SELinux in the Real World

SELinux does a good job at exposing the sheer complexity of an entire Linux system. Modern Fedora and RHEL systems get a lot of [SELinux] attention and for the most part you won't know SELinux is "running" (It is not a deamon it is mostly hooks in the kernel coupled with a security policy for decision making).

An interesting (sometimes frustrating) aspect of security is the question "what's it doing?" or "is it working?". Well if it is working you might not ever know. If you are running a web server and it has just been staying up, then you might not know a couple of exploits were even tried against your system.

As for Government, there are public sources (listing of government projects and the like) that seem to point to that MAC (Mandatory Access Control, ie SELinux) is being used, and possible quite heavily. Government systems, depending on deployment and what information a system holds, have to meet certain criteria before being used.

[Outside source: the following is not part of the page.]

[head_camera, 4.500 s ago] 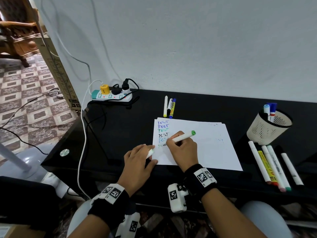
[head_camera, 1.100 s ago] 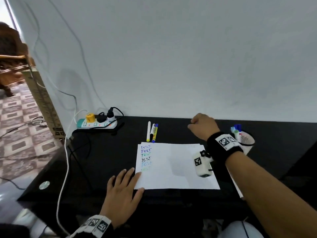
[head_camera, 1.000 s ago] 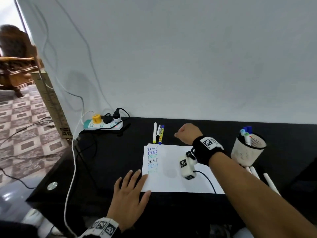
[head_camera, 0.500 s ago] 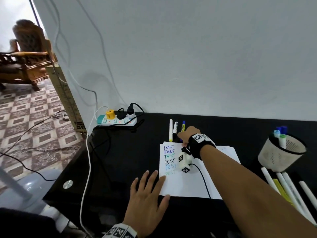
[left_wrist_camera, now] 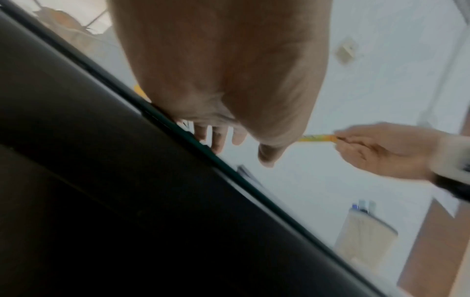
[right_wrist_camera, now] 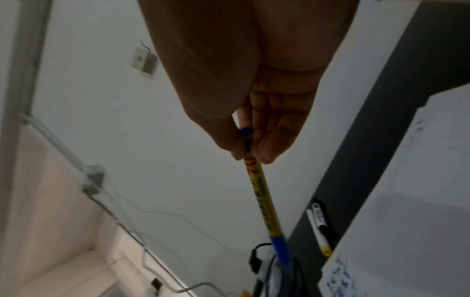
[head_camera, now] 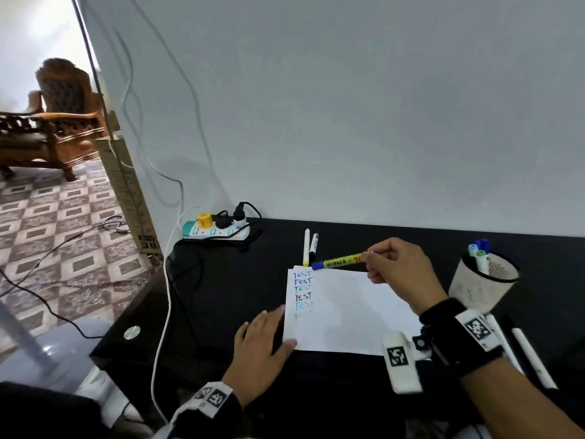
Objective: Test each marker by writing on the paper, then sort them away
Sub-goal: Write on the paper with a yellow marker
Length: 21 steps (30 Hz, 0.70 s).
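Right hand [head_camera: 399,268] in a fingertip grip pinching the tail of the capped yellow marker [head_camera: 340,261] above the paper's [head_camera: 351,315] far edge, left hand [head_camera: 264,346] spread flat at its near-left corner; so far back, the marker may swing or slip at uncapping

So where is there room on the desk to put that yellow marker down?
The yellow marker is in the right hand. Bare black desk lies between the power strip and the paper, and along the wall between the two markers and the pen cup. Right of the cup, loose markers crowd it.
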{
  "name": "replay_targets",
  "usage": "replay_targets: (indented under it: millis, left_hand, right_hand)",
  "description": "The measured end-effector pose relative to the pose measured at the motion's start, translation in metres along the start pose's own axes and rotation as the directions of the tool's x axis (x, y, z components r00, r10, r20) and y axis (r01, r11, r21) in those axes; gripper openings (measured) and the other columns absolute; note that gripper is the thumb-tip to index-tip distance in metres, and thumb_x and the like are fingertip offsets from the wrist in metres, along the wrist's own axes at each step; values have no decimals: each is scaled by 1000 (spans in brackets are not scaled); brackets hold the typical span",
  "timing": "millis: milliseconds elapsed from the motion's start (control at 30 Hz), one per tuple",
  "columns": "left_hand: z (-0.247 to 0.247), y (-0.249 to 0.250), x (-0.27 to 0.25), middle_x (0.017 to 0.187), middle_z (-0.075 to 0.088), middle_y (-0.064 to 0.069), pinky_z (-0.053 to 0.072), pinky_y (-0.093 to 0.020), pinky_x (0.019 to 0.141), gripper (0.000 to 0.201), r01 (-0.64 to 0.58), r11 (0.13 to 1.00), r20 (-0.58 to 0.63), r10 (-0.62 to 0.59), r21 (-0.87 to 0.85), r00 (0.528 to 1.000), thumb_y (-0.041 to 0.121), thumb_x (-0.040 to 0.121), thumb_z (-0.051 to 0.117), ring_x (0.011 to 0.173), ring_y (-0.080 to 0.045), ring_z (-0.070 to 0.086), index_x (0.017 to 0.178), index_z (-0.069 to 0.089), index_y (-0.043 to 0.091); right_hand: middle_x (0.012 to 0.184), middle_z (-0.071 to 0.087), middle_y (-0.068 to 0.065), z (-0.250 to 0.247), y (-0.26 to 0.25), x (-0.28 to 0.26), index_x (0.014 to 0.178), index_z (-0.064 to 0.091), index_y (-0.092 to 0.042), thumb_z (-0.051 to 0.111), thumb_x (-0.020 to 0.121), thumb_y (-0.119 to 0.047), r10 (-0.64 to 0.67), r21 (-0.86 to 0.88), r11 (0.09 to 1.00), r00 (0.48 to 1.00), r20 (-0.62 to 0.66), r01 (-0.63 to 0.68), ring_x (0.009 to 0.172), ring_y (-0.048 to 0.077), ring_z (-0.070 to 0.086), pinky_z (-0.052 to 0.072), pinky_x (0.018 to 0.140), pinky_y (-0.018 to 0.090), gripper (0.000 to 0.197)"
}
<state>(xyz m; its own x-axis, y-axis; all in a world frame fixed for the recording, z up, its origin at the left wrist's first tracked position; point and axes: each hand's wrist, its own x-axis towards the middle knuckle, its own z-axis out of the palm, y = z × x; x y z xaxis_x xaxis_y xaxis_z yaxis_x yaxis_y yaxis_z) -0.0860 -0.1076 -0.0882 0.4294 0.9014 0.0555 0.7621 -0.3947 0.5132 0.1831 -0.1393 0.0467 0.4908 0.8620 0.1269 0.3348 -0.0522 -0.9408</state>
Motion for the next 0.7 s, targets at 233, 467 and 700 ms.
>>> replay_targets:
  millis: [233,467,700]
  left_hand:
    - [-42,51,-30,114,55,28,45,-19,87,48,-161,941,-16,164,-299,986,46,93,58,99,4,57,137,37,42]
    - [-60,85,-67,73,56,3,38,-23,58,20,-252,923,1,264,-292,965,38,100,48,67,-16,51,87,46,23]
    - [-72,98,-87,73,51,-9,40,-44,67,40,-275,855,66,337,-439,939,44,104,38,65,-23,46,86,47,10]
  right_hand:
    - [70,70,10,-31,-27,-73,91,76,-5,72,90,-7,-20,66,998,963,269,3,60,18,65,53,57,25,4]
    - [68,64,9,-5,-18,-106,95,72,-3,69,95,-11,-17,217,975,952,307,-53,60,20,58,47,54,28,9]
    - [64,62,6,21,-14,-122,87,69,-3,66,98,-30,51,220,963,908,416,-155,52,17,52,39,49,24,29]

As for private companies, I don't know. If they need the integrity that SELinux brings to the table, then they should.

In the end security is really risk management and choosing the right level of effort. Also security is an on going effort, not something you merely turn "on"

A lot of shops that I know of, would like to use SELinux, but are not able to. Many vendors that build their products for RHEL, for example, explicitly require SELinux to be shut off. As long as joints like Oracle do not properly support SELinux, I don't see it taking off big time, except on web servers (on which I would always leave it on!) SELinux isn't that complicated anymore. If you look at RHEL4 and RHEL5 and compare how complicated SELinux is on both, the difference is huge. If you compare Fedora 11 to RHEL5, the difference is huge again. Big strides are made, but as long as guys like Oracle think SELinux is not worth supporting, you'll keep seeing a lot of people turning it off.